→ **Supplied data**:
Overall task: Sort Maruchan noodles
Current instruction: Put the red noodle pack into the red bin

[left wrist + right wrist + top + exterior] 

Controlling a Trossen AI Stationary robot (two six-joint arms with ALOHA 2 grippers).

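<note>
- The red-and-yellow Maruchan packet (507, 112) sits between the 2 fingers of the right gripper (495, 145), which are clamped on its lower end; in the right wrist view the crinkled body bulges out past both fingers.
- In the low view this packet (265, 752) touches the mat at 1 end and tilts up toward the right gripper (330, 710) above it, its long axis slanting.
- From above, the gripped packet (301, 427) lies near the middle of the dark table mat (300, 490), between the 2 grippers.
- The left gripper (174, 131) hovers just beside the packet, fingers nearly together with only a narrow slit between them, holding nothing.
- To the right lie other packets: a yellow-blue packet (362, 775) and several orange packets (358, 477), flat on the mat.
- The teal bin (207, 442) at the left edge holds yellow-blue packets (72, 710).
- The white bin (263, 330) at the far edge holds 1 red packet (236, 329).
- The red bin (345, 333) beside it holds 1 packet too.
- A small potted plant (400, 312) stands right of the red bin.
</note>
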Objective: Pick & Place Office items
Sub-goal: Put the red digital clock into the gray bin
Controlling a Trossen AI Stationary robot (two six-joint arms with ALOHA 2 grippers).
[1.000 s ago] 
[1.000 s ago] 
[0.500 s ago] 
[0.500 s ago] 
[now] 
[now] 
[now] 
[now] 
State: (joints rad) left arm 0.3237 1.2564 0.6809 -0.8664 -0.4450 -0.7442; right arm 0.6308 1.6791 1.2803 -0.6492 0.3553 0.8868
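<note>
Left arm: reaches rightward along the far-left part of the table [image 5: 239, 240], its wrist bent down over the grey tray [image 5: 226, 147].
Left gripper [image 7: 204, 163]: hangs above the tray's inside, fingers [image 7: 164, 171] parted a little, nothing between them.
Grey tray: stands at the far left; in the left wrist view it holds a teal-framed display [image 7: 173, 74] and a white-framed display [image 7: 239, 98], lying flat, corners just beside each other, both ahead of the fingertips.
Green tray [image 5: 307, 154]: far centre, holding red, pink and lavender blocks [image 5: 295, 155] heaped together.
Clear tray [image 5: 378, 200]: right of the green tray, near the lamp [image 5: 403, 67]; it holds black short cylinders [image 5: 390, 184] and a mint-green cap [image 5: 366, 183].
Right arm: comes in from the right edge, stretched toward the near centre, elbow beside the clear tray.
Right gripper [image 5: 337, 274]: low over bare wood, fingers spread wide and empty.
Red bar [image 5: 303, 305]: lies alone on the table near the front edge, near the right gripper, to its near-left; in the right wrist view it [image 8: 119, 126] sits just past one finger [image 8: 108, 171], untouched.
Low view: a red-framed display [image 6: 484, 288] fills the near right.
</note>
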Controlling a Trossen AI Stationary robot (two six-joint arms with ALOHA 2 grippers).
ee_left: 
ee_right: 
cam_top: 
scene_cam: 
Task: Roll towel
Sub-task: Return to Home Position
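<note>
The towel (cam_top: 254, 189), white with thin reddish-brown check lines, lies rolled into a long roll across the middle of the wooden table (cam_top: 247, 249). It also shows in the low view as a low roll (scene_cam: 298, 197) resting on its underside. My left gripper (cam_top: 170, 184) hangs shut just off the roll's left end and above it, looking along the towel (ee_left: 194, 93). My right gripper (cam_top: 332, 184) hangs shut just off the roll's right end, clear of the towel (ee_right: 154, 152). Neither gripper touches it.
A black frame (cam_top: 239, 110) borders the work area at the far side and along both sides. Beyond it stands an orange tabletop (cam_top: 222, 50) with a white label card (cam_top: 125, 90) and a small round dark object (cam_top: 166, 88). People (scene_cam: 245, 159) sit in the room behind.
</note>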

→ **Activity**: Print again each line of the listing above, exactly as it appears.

→ **Expected answer**:
Overall task: Sort Maruchan noodles
Current instruction: Put the red noodle pack into the red bin

[left wrist + right wrist + top + exterior] 

Controlling a Trossen AI Stationary robot (two six-joint arms with ALOHA 2 grippers).

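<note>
- The red-and-yellow Maruchan packet (507, 112) sits between the 2 fingers of the right gripper (495, 145), which are clamped on its lower end; in the right wrist view the crinkled body bulges out past both fingers.
- In the low view this packet (265, 752) touches the mat at 1 end and tilts up toward the right gripper (330, 710) above it, its long axis slanting.
- From above, the gripped packet (301, 427) lies near the middle of the dark table mat (300, 490), between the 2 grippers.
- The left gripper (174, 131) hovers just beside the packet, fingers nearly together with only a narrow slit between them, holding nothing.
- To the right lie other packets: a yellow-blue packet (362, 775) and several orange packets (358, 477), flat on the mat.
- The teal bin (207, 442) at the left edge holds yellow-blue packets (72, 710).
- The white bin (263, 330) at the far edge holds 1 red packet (236, 329).
- The red bin (345, 333) beside it holds 1 packet too.
- A small potted plant (400, 312) stands right of the red bin.
</note>
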Objective: Pick & Place Office items
Sub-goal: Put the red digital clock into the gray bin
Controlling a Trossen AI Stationary robot (two six-joint arms with ALOHA 2 grippers).
[1.000 s ago] 
[1.000 s ago] 
[0.500 s ago] 
[0.500 s ago] 
[now] 
[now] 
[now] 
[now] 
State: (joints rad) left arm 0.3237 1.2564 0.6809 -0.8664 -0.4450 -0.7442; right arm 0.6308 1.6791 1.2803 -0.6492 0.3553 0.8868
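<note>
Left arm: reaches rightward along the far-left part of the table [image 5: 239, 240], its wrist bent down over the grey tray [image 5: 226, 147].
Left gripper [image 7: 204, 163]: hangs above the tray's inside, fingers [image 7: 164, 171] parted a little, nothing between them.
Grey tray: stands at the far left; in the left wrist view it holds a teal-framed display [image 7: 173, 74] and a white-framed display [image 7: 239, 98], lying flat, corners just beside each other, both ahead of the fingertips.
Green tray [image 5: 307, 154]: far centre, holding red, pink and lavender blocks [image 5: 295, 155] heaped together.
Clear tray [image 5: 378, 200]: right of the green tray, near the lamp [image 5: 403, 67]; it holds black short cylinders [image 5: 390, 184] and a mint-green cap [image 5: 366, 183].
Right arm: comes in from the right edge, stretched toward the near centre, elbow beside the clear tray.
Right gripper [image 5: 337, 274]: low over bare wood, fingers spread wide and empty.
Red bar [image 5: 303, 305]: lies alone on the table near the front edge, near the right gripper, to its near-left; in the right wrist view it [image 8: 119, 126] sits just past one finger [image 8: 108, 171], untouched.
Low view: a red-framed display [image 6: 484, 288] fills the near right.
</note>
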Controlling a Trossen AI Stationary robot (two six-joint arms with ALOHA 2 grippers).
ee_left: 
ee_right: 
cam_top: 
scene_cam: 
Task: Roll towel
Sub-task: Return to Home Position
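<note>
The towel (cam_top: 254, 189), white with thin reddish-brown check lines, lies rolled into a long roll across the middle of the wooden table (cam_top: 247, 249). It also shows in the low view as a low roll (scene_cam: 298, 197) resting on its underside. My left gripper (cam_top: 170, 184) hangs shut just off the roll's left end and above it, looking along the towel (ee_left: 194, 93). My right gripper (cam_top: 332, 184) hangs shut just off the roll's right end, clear of the towel (ee_right: 154, 152). Neither gripper touches it.
A black frame (cam_top: 239, 110) borders the work area at the far side and along both sides. Beyond it stands an orange tabletop (cam_top: 222, 50) with a white label card (cam_top: 125, 90) and a small round dark object (cam_top: 166, 88). People (scene_cam: 245, 159) sit in the room behind.
</note>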

There is nothing further to this answer.